§ **WHAT TO PRODUCE**: Using the records below, write out again exactly the lines that begin at the line containing "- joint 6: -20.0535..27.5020" and end at the line containing "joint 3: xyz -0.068", and no other lines.

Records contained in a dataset
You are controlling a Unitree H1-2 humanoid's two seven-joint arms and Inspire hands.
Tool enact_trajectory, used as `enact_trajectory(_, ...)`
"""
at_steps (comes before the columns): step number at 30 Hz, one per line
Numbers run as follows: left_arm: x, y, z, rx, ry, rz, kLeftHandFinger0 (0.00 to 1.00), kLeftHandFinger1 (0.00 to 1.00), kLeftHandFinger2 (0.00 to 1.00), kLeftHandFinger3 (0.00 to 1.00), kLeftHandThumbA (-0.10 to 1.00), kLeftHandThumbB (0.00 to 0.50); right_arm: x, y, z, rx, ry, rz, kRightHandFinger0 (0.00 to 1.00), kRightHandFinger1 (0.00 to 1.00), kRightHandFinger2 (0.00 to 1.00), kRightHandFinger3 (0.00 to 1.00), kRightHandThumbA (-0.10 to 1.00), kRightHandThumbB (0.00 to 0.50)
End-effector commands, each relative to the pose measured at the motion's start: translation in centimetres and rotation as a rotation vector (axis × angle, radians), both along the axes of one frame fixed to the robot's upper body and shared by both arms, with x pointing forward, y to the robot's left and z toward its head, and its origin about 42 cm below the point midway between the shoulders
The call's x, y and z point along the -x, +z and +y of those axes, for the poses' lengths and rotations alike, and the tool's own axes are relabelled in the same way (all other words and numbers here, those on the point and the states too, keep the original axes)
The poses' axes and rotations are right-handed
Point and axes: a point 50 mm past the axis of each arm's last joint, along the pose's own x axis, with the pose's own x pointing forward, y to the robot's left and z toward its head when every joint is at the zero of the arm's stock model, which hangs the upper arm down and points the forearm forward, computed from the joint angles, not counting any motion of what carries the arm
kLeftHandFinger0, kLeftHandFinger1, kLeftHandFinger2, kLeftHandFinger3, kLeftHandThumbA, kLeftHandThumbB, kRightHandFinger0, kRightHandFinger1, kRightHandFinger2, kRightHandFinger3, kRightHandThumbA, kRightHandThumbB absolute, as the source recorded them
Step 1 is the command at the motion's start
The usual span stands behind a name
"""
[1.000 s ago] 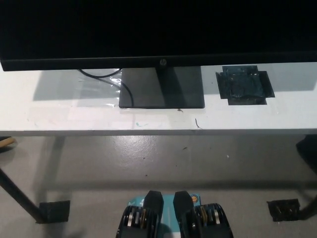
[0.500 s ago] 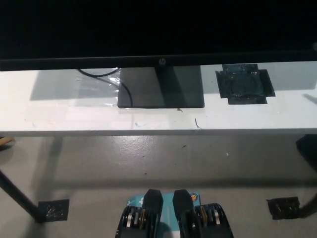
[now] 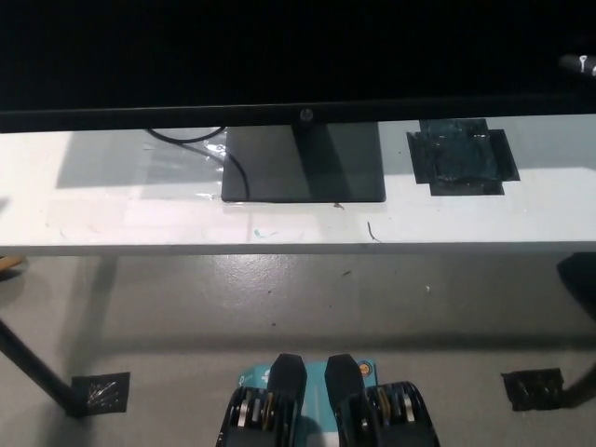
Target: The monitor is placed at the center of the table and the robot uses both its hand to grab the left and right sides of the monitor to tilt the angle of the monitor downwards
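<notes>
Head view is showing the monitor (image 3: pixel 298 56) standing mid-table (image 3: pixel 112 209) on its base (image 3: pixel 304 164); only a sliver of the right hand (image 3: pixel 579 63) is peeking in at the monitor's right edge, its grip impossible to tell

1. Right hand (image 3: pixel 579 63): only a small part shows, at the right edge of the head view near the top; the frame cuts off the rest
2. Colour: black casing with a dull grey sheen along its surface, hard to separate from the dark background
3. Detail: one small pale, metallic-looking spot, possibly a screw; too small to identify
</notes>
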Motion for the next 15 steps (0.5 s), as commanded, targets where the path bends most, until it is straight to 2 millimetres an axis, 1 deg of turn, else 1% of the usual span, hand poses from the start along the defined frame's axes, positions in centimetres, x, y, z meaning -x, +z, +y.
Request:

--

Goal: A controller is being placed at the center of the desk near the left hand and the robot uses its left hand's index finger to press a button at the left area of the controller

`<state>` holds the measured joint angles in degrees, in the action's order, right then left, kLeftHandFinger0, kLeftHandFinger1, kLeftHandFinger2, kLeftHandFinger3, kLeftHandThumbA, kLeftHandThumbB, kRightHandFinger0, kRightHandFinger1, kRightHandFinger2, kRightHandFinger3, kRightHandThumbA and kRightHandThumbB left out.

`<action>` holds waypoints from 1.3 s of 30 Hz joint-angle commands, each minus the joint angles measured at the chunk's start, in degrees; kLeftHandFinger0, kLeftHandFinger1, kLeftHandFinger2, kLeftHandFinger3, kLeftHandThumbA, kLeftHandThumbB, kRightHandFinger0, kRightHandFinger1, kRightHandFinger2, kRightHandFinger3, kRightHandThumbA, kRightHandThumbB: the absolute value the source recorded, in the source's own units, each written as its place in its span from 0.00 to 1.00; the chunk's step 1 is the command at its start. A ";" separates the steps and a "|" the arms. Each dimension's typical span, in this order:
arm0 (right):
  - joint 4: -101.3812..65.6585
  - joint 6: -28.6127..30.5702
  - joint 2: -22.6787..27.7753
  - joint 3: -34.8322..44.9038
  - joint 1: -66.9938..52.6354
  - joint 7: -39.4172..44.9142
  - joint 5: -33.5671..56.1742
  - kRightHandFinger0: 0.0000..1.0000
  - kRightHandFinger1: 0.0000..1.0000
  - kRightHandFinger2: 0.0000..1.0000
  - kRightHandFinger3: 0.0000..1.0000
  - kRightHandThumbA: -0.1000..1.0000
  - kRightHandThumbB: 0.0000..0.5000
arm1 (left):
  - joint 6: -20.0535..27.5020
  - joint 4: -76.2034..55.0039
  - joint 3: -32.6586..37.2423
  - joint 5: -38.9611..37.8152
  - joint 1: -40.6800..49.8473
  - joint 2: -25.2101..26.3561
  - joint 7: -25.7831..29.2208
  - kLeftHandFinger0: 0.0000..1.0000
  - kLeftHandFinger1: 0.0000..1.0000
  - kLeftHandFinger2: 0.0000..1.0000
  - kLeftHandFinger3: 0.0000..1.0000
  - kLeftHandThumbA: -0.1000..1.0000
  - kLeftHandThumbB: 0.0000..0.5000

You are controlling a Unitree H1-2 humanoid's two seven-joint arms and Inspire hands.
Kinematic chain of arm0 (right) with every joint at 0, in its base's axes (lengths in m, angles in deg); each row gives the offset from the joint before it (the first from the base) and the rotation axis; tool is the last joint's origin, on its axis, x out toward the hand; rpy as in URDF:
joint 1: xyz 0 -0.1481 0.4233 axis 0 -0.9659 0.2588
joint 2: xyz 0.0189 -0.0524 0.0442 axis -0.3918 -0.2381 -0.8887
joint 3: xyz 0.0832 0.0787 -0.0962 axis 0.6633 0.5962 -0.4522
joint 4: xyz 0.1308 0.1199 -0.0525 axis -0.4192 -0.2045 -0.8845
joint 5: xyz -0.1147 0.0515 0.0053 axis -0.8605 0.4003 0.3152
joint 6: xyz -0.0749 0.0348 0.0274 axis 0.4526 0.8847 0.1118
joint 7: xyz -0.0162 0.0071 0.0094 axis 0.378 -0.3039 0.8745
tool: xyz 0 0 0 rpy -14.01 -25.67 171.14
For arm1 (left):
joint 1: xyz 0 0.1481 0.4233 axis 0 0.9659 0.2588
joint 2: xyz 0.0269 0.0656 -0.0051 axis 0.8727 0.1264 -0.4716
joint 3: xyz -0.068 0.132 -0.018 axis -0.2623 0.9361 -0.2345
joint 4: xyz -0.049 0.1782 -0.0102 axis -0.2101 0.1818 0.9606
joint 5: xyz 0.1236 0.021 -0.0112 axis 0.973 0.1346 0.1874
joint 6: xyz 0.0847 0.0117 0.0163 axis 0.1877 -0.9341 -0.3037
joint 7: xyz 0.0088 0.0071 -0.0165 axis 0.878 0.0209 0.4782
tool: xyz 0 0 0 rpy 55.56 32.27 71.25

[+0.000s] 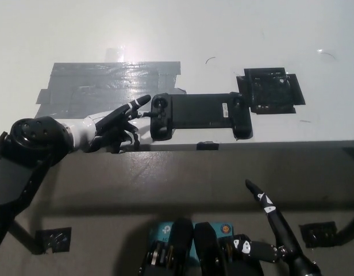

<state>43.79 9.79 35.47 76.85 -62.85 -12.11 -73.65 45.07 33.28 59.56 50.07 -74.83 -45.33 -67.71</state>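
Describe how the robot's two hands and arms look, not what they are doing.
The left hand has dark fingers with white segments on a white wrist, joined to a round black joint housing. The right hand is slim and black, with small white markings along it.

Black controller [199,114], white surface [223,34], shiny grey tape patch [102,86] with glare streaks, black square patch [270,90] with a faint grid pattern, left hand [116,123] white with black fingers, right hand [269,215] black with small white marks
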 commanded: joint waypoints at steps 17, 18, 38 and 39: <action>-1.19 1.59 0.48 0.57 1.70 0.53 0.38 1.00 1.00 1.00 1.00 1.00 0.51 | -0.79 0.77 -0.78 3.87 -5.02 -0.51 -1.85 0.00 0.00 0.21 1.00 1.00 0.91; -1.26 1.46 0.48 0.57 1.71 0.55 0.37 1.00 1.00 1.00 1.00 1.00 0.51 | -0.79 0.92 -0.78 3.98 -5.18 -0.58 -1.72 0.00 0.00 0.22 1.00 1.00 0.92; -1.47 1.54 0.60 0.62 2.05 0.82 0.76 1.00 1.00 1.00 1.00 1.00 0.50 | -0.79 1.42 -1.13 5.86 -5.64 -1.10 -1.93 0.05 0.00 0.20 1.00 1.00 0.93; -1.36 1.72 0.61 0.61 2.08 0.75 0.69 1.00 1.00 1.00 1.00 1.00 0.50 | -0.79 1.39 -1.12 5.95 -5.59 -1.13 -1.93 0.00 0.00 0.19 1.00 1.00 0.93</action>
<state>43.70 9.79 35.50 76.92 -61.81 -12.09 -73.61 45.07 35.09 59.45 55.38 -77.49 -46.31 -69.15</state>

§ **ANSWER TO THIS EXERCISE**:
  - joint 6: -20.0535..27.5020
  - joint 4: -76.2034..55.0039
  - joint 3: -32.6586..37.2423
  - joint 5: -38.9611..37.8152
  - joint 1: -40.6800..49.8473
  - joint 2: -25.2101..26.3561
  - joint 7: -25.7831..29.2208
  - kLeftHandFinger0: 0.0000..1.0000
  - kLeftHandFinger1: 0.0000..1.0000
  - kLeftHandFinger2: 0.0000..1.0000
  - kLeftHandFinger3: 0.0000..1.0000
  - kLeftHandThumbA: -0.1000..1.0000
  - kLeftHandThumbB: 0.0000..0.5000

You are controlling a Unitree H1-2 humanoid's two seven-joint arms and Inspire hands.
Kinematic chain of arm0 (right) with every joint at 0, in its base's axes (lengths in m, angles in deg); each row gives the offset from the joint before it (the first from the base) and the rotation axis; tool is the last joint's origin, on its axis, x out toward the hand; rpy as in URDF:
joint 1: xyz 0 -0.1481 0.4233 axis 0 -0.9659 0.2588
joint 2: xyz 0.0189 -0.0524 0.0442 axis -0.3918 -0.2381 -0.8887
joint 3: xyz 0.0832 0.0787 -0.0962 axis 0.6633 0.5962 -0.4522
joint 4: xyz 0.1308 0.1199 -0.0525 axis -0.4192 -0.2045 -0.8845
joint 5: xyz -0.1147 0.0515 0.0053 axis -0.8605 0.4003 0.3152
joint 6: xyz -0.0749 0.0348 0.0274 axis 0.4526 0.8847 0.1118
joint 7: xyz -0.0162 0.0071 0.0094 axis 0.378 -0.3039 0.8745
tool: xyz 0 0 0 rpy -14.01 -25.67 171.14
For arm1 (left):
joint 1: xyz 0 0.1481 0.4233 axis 0 0.9659 0.2588
joint 2: xyz 0.0269 0.0656 -0.0051 axis 0.8727 0.1264 -0.4716
joint 3: xyz -0.068 0.132 -0.018 axis -0.2623 0.9361 -0.2345

The response is complete as it stands.